### The task
Set down the whole listing below exactly, without pictures.

### Input data

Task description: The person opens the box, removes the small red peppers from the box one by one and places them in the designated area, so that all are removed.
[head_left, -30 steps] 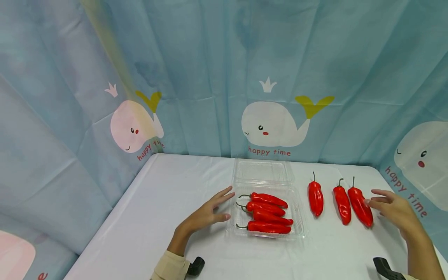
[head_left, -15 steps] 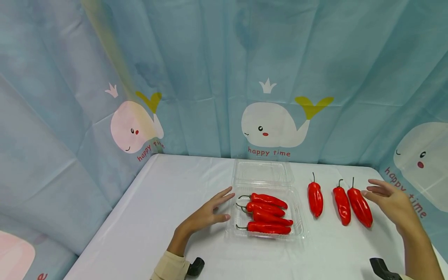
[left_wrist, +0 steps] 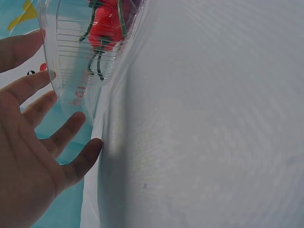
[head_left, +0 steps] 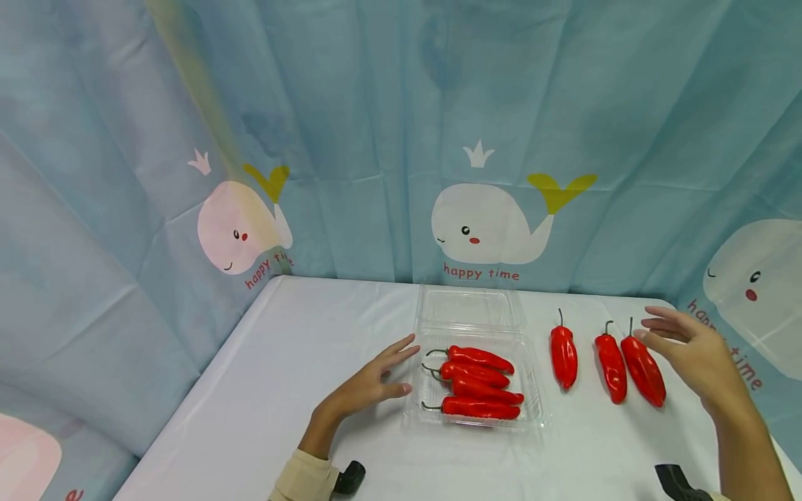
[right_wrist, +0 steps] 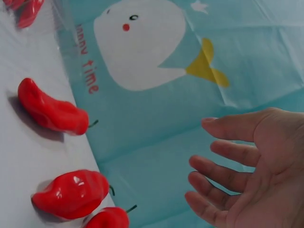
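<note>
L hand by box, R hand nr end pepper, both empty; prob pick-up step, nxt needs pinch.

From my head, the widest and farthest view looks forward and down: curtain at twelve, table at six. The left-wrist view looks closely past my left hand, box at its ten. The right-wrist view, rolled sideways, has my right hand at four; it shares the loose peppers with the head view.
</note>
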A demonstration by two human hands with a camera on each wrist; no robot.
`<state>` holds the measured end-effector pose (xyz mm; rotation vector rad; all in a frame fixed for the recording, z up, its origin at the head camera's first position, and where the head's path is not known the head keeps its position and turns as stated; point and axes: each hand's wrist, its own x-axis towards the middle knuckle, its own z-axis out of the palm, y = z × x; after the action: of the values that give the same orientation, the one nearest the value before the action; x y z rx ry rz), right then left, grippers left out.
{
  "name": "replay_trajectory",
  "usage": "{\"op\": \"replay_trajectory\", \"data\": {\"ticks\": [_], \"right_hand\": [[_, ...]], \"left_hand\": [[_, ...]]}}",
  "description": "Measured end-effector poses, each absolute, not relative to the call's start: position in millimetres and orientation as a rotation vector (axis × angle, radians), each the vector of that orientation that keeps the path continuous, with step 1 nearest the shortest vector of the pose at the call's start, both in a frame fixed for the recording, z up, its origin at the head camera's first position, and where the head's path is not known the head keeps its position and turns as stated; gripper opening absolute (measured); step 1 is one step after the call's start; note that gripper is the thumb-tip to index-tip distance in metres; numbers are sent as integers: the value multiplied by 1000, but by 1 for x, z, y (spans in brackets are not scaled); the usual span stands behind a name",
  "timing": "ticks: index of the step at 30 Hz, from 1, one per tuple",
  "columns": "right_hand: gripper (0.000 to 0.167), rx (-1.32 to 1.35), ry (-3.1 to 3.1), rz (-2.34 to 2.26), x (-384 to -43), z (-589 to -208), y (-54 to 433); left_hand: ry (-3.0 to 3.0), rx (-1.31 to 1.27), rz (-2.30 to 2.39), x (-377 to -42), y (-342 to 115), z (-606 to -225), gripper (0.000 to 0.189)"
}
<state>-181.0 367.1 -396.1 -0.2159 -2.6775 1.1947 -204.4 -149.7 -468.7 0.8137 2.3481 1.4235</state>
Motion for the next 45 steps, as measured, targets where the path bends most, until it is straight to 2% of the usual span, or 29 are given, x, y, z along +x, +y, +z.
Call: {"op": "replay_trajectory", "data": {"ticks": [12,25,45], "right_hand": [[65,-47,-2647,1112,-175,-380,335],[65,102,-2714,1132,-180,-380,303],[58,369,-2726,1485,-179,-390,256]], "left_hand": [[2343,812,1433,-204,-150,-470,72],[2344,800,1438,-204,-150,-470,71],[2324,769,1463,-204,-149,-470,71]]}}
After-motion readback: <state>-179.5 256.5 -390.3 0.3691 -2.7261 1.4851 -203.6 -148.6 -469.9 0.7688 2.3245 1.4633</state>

### Your response
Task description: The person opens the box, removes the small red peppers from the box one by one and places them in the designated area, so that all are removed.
[head_left, -30 steps] 
[head_left, -15 steps] 
[left_wrist, +0 steps] 
[head_left, +0 steps] 
[right_wrist, +0 steps] 
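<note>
L hand by box, R hand nr end pepper, both empty; prob pick-up step, nxt needs pinch.

From my head, the widest and farthest view looks forward and down: curtain at twelve, table at six. The left-wrist view looks closely past my left hand, box at its ten. The right-wrist view, rolled sideways, has my right hand at four; it shares the loose peppers with the head view.
</note>
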A demonstration by two human hands with a camera on each wrist; no robot.
`<state>` holds the measured end-effector pose (xyz mm; rotation vector rad; all in a frame fixed for the recording, z up, its origin at the head camera's first position, and where the head's path is not known the head keeps its position and turns as stated; point and axes: each hand's wrist, its own x-axis towards the middle knuckle, its own z-axis out of the palm, y = z × x; after the action: of the values that give the same orientation, the one nearest the value before the action; x y z rx ry rz), right then left, grippers left out.
{
  "name": "replay_trajectory",
  "usage": "{\"op\": \"replay_trajectory\", \"data\": {\"ticks\": [_], \"right_hand\": [[_, ...]], \"left_hand\": [[_, ...]]}}",
  "description": "Measured end-effector poses, each absolute, not relative to the call's start: position in millimetres and orientation as a rotation vector (axis × angle, radians), each the vector of that orientation that keeps the path continuous, with step 1 nearest the shortest vector of the pose at the call's start, both in a frame fixed for the recording, z up, its origin at the head camera's first position, and where the head's path is not known the head keeps its position and turns as stated; gripper opening absolute (measured); step 1 is one step after the call's start; note that gripper is the thumb-tip to index-tip distance in metres; numbers are sent as integers: the value multiplied by 1000, but by 1 for x, z, y (spans in brackets are not scaled); the usual span stands behind a name",
  "timing": "ticks: index of the step at 30 Hz, from 1, one per tuple",
  "columns": "right_hand: gripper (0.000 to 0.167), rx (-1.32 to 1.35), ry (-3.1 to 3.1), rz (-2.34 to 2.26), x (-384 to -43), z (-589 to -208), y (-54 to 433); left_hand: ry (-3.0 to 3.0), rx (-1.31 to 1.27), rz (-2.30 to 2.39), x (-377 to -42), y (-342 to 115), z (-606 to -225), gripper (0.000 to 0.189)"
}
<state>-181.0 367.1 -396.1 -0.2159 -2.6775 1.1947 -204.4 -149.7 -468.7 0.8137 2.3481 1.4235</state>
Motion for the next 45 steps, as measured, targets where the path bends most, until it is straight to 2% of the usual span, or 29 are given, x, y, z along +x, +y, +z.
Call: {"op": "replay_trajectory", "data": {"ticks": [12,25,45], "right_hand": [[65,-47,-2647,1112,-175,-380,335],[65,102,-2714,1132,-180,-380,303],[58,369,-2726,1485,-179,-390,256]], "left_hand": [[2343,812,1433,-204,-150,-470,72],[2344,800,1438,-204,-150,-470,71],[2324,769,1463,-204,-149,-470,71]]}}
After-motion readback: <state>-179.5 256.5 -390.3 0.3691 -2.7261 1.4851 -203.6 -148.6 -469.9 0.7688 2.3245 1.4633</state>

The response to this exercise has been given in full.